- **Problem**:
If a line in the data contains "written", copy it out.

- **Material for this task**:
════════════════
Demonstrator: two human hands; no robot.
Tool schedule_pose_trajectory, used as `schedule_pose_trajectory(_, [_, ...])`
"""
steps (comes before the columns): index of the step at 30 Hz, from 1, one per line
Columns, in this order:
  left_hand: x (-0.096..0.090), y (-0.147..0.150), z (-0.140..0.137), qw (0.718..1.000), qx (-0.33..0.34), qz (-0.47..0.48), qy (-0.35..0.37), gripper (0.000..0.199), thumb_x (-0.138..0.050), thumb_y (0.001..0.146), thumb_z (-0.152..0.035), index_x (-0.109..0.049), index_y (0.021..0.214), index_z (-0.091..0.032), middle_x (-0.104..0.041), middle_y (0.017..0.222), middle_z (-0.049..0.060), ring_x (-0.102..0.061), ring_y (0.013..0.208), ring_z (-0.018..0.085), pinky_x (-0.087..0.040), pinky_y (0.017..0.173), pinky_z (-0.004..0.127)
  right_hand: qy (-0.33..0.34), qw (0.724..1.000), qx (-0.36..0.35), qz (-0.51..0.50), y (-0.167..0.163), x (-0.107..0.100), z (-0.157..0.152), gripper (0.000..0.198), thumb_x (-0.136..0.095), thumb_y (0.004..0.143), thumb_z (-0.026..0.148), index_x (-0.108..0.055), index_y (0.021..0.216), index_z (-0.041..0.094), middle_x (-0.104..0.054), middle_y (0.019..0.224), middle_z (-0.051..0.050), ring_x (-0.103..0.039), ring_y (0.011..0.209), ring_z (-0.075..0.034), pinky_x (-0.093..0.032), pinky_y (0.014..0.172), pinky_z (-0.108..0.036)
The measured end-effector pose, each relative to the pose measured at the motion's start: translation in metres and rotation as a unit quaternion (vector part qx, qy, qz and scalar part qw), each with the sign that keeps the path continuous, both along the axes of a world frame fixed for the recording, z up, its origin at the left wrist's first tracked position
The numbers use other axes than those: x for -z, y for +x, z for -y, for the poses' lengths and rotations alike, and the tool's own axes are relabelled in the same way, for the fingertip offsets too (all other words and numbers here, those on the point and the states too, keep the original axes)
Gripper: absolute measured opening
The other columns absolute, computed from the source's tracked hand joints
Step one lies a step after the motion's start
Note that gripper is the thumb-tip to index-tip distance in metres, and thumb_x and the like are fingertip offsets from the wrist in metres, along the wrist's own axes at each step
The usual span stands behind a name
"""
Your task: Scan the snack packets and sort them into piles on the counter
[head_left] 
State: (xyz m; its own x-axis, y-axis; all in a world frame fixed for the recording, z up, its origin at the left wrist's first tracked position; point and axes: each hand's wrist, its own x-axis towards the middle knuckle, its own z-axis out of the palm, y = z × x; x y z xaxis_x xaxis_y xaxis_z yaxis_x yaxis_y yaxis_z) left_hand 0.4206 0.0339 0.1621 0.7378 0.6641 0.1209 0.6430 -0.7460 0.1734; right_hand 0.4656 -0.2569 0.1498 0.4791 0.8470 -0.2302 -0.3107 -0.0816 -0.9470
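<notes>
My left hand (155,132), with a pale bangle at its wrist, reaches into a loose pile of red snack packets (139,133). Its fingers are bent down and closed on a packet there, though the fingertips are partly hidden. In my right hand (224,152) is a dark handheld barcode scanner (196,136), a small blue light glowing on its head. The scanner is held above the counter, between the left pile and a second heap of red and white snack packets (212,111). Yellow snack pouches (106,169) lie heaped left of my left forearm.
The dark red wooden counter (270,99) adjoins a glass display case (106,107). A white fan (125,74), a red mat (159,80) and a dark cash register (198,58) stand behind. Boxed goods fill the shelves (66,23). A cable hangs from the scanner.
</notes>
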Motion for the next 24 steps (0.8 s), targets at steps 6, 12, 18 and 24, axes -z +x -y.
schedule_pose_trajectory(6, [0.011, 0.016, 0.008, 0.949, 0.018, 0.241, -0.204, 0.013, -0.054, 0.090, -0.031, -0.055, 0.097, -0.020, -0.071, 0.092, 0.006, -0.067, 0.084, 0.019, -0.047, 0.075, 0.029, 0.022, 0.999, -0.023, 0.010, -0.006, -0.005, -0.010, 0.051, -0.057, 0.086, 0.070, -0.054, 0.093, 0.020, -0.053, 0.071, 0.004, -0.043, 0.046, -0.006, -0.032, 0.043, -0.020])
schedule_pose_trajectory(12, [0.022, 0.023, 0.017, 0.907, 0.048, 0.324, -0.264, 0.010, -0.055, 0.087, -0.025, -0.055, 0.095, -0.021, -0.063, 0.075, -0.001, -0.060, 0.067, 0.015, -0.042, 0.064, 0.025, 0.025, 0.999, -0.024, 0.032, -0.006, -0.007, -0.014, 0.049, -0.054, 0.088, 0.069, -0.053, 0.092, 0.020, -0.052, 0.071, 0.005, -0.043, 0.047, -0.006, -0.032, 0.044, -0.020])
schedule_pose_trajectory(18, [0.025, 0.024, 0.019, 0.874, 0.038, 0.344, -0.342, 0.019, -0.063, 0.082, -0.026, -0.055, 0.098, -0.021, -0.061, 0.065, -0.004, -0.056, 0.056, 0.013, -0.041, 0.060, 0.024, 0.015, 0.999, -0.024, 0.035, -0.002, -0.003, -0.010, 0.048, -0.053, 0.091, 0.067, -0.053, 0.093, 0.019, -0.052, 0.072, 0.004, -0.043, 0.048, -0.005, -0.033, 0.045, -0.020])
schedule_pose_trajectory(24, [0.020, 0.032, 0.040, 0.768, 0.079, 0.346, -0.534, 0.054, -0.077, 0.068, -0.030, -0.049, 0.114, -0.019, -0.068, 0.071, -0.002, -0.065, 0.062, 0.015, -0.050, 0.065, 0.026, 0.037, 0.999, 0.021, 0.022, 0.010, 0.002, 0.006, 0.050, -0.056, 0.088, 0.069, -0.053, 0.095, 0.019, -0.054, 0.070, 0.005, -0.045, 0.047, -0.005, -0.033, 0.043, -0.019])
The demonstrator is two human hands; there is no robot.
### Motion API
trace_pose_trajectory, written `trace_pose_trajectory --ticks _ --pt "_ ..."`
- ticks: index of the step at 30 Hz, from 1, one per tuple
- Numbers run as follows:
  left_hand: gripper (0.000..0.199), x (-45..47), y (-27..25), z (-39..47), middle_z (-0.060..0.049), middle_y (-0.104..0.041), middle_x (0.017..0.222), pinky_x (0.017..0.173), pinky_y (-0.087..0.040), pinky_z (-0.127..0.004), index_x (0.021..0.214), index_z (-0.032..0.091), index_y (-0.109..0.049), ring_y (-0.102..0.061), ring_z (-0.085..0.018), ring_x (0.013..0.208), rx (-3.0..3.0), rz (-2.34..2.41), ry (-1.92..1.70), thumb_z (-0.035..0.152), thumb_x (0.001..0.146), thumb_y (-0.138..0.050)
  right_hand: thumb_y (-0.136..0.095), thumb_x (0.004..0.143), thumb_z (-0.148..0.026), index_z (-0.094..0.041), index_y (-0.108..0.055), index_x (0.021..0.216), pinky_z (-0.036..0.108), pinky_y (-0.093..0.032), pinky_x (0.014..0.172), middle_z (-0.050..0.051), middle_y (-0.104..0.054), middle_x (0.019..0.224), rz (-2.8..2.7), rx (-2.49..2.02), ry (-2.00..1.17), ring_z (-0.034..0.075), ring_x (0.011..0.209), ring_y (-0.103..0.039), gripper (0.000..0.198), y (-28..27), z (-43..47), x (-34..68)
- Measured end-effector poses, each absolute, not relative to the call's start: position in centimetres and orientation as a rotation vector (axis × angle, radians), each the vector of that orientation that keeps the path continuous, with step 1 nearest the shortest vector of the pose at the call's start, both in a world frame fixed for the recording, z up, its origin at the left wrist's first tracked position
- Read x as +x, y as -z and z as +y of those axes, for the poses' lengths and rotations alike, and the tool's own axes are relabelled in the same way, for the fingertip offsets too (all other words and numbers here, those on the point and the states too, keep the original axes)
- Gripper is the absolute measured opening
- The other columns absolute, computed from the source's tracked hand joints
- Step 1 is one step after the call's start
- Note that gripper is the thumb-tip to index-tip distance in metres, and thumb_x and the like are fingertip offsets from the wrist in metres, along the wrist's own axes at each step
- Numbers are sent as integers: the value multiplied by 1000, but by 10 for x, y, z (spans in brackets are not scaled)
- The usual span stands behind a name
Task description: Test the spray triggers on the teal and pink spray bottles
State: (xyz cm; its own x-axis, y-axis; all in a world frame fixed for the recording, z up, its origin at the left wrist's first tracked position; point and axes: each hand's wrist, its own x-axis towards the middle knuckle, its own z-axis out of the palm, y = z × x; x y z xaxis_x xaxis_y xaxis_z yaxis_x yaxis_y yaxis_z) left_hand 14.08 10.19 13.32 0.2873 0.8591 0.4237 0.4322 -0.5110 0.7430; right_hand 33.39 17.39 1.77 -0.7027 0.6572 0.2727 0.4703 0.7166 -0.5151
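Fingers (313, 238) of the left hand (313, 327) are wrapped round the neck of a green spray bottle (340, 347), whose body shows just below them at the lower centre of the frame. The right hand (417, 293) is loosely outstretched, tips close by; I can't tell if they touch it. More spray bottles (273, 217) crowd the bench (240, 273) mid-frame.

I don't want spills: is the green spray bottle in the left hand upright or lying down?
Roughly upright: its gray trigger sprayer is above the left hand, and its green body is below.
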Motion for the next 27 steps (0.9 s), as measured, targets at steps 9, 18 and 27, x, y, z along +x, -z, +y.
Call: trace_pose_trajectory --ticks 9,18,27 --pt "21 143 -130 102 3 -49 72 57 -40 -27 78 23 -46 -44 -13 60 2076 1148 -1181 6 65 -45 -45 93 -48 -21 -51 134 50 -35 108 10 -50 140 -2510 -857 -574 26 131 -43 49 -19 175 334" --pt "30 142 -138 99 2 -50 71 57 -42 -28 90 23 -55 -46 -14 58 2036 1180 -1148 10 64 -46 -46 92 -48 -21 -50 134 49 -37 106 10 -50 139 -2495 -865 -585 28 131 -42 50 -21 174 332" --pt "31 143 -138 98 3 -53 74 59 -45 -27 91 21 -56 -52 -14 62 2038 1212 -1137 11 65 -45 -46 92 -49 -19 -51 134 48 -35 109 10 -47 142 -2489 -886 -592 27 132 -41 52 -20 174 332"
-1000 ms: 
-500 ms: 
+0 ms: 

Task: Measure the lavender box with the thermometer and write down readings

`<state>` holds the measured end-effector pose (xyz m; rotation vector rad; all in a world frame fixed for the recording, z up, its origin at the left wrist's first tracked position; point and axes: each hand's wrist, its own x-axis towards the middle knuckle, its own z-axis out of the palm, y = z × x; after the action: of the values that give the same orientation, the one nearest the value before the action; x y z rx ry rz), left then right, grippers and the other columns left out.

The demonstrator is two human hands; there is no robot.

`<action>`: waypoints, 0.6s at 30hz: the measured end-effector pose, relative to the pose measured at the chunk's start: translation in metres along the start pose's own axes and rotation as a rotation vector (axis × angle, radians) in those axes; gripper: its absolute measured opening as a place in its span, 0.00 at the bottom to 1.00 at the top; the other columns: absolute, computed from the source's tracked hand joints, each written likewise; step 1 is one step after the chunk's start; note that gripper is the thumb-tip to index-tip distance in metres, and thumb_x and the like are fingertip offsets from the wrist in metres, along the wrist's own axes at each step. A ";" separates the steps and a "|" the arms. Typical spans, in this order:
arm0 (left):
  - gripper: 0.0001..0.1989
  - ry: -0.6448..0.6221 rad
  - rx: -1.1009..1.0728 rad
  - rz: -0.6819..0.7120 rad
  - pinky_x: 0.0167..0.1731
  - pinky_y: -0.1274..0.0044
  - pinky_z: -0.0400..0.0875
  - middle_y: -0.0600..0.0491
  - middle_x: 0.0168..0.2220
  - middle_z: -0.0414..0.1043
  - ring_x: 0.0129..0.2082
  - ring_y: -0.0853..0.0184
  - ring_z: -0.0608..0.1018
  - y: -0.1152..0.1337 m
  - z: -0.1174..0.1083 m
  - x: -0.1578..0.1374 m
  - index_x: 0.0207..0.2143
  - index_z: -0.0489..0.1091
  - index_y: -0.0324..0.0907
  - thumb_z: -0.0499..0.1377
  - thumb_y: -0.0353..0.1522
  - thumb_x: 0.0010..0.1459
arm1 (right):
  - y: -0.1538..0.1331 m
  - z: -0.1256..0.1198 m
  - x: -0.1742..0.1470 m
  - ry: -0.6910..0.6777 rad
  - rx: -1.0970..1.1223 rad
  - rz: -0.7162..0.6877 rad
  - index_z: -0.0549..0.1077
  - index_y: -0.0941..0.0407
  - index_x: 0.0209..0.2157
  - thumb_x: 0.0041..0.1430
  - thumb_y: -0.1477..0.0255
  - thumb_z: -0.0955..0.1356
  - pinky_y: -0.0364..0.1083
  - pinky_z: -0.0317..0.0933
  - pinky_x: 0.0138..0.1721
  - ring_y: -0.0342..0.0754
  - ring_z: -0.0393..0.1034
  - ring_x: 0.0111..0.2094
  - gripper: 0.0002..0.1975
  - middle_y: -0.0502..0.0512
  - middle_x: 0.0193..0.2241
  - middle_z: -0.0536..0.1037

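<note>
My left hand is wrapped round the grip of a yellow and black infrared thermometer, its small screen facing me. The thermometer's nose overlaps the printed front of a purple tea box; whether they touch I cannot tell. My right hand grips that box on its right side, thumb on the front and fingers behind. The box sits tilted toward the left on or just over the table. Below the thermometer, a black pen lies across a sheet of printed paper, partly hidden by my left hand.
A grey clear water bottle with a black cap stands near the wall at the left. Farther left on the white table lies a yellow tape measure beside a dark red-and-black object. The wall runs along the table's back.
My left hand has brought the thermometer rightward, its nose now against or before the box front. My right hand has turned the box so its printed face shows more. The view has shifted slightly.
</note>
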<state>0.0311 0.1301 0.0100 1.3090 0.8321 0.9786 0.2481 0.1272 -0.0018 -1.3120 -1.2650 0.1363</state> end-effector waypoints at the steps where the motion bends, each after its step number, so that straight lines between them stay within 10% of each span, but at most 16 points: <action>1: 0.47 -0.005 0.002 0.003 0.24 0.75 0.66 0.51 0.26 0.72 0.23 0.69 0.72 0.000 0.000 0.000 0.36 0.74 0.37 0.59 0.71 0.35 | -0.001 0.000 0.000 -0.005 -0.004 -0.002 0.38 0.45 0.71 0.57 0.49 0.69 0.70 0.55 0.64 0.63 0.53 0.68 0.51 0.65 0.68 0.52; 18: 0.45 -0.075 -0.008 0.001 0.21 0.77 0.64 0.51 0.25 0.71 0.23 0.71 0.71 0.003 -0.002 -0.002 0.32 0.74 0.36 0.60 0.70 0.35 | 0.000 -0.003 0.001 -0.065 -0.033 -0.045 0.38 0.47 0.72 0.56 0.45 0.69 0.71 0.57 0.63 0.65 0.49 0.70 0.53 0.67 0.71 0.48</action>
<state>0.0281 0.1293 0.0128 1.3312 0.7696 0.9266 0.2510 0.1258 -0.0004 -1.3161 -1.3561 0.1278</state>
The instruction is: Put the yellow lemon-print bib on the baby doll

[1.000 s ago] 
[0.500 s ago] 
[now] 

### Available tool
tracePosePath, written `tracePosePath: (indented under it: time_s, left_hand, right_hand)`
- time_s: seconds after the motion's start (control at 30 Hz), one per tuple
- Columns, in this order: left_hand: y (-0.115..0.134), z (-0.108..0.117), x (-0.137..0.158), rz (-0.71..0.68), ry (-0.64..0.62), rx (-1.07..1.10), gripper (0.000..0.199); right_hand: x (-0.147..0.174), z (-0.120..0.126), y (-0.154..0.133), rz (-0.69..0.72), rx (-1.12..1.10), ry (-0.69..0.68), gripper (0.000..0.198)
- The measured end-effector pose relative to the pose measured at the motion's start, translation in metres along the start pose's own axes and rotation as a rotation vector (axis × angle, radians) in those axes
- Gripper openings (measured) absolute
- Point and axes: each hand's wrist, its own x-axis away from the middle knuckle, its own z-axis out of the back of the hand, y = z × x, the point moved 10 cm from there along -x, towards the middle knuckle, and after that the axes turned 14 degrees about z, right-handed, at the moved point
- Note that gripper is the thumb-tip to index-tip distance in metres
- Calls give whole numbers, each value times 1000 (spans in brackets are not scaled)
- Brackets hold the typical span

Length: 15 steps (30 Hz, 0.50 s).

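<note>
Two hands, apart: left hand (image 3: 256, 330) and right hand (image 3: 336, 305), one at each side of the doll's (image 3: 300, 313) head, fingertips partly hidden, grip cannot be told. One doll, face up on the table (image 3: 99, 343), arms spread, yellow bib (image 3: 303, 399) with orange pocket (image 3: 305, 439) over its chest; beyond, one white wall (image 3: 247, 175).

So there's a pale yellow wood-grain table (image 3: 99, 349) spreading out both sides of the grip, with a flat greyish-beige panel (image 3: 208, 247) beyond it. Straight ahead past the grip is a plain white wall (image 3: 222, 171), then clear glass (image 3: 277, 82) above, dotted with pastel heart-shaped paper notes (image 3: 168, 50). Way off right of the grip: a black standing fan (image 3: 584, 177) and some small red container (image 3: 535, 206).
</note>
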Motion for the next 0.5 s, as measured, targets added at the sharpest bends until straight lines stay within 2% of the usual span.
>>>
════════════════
- **Output for this exercise**:
trace_pose_trajectory, written `trace_pose_trajectory --ticks _ --pt "_ ..."`
`<action>`: waypoints, 0.6s at 30hz: the measured end-effector pose, relative to the pose measured at the chunk's start: translation in metres along the start pose's own axes and rotation as a rotation vector (axis × angle, radians) in those axes; gripper: its absolute measured opening as a place in its span, 0.00 at the bottom to 1.00 at the top; the other columns: absolute, computed from the source's tracked hand joints, each written likewise; step 1 is one step after the chunk's start; note that gripper is the thumb-tip to index-tip distance in metres, and thumb_x and the like are fingertip offsets from the wrist in metres, along the wrist's own axes at each step. A ";" separates the steps and a "|" the arms. Typical spans, in this order:
tracePosePath, written `tracePosePath: (indented under it: time_s, left_hand, right_hand)`

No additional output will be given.